Regarding the length of surgery, NASA-TLX scores increased by + 0.07 per minute of surgical time. Rieger et al.16 also reported a similar observation. They evaluated surgeons’ intraoperative workloads through a mobile health system, such as heart rate, breathing rate, and skin temperature, and NASA-TLX scores. Ten surgeons participated in their 24-h monitoring study, and the length of surgery had a significant impact on NASA-TLX scores, while working as primary surgeons did not result in higher workloads. Although intermittent breaks during surgery are not common, several researchers reported promising findings17,18. Engelmann C et al., in their prospective randomized study, assigned 51 operations randomly to an investigational group with intraoperative breaks or a conventional group without intraoperative breaks, and the investigational group showed lower stress hormone levels, intraoperative events, and error-performance scores, without prolonging the operative duration18.

In this study, near-miss incidents were associated with higher MWLs. In Supplementary Table 1, these events mostly represented distractions during surgeries. According to the cognitive load theory, a well-known learning theory proposed by Sweller et al., the present near-miss incidents could be categorized into Extraneous loads. Our observation, in which NASA-TLX scores decreased according to increased previous caseloads of the same procedure, should reflect the decrease of Intrinsic load which comes from difficulty, complexity, or prior experience of the procedure. To maximize learning chances of trainees, in other words, maximize Germane load for learning, we consider that extraneous loads should be minimized during surgery. Unnecessary intraoperative disruptions such as telephone calls should be avoided as much as possible.
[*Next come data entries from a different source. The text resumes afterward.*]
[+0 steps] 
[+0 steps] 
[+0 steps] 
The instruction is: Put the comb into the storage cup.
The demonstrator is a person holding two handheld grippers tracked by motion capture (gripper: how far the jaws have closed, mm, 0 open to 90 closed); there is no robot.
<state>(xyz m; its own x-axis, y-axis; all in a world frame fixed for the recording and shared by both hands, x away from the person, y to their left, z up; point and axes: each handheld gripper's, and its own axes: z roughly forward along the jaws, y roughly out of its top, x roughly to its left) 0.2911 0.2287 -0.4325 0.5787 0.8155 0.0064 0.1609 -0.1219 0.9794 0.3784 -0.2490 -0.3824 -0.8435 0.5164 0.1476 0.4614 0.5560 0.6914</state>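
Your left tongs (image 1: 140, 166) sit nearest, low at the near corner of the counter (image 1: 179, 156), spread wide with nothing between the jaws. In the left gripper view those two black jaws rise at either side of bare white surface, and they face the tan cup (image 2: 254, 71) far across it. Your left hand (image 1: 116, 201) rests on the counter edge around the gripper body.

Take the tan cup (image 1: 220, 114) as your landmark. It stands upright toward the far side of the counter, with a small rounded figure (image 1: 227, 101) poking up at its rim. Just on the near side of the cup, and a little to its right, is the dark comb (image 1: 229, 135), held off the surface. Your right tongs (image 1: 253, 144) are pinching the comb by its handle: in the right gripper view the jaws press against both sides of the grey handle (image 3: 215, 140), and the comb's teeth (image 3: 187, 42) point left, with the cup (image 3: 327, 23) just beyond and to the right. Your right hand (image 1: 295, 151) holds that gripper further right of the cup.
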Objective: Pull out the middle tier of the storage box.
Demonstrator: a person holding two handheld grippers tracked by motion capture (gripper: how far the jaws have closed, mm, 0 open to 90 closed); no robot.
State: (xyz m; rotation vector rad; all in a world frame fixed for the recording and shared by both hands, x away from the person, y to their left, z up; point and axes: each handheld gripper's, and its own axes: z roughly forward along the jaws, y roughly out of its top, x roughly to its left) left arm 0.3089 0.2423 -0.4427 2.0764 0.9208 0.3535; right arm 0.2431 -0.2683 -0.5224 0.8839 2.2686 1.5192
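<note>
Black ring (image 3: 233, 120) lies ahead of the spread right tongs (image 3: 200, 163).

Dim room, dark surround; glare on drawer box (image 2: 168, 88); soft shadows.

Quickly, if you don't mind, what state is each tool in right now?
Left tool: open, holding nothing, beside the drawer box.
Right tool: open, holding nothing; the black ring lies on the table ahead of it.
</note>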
This study had several limitations. First, because data collection was performed in a voluntary manner, we could not collect workload data from all surgical cases during the study period. Thus, there may be a bias between reported and non-reported cases. Second, we included only 5 female participants, and the wide range of CI (2.36–28.77) may be related to this small number. We need to assess a larger cohort in the future to confirm our findings. Third, this study was performed among Japanese urologists in Hokkaido Prefecture, and so our observations may be biased due to this cohort. Similar studies are warranted to assess whether the present findings are universal. Fourth, during the study period, we had the novel coronavirus disease (COVID) 2019 pandemic. Although Japan did not experience lockdown measures and mortality due to COVID-19 infection remined low (0.2%), surgeons’ workloads may have been indirectly influenced. Fifth, in addition to surgery, urologists have numerous other duties such as outpatient clinics, in-hospital patient management, on-call/night-shifts, academic jobs, and other miscellaneous work. Nevertheless, we believe that our observations facilitate a better understanding of surgeons’ MWLs in daily clinical practice, being helpful for promoting the well-being of surgeons, developing better training curriculums, and improving surgical performance and patient safety.


Surgeons’ MWLs were associated with various factors. Regarding the surgeons’ role, operators showed higher MWLs, especially under supervision. Instructors should be aware of the high MWLs of trainees under their supervision and devise appropriate instructional interventions.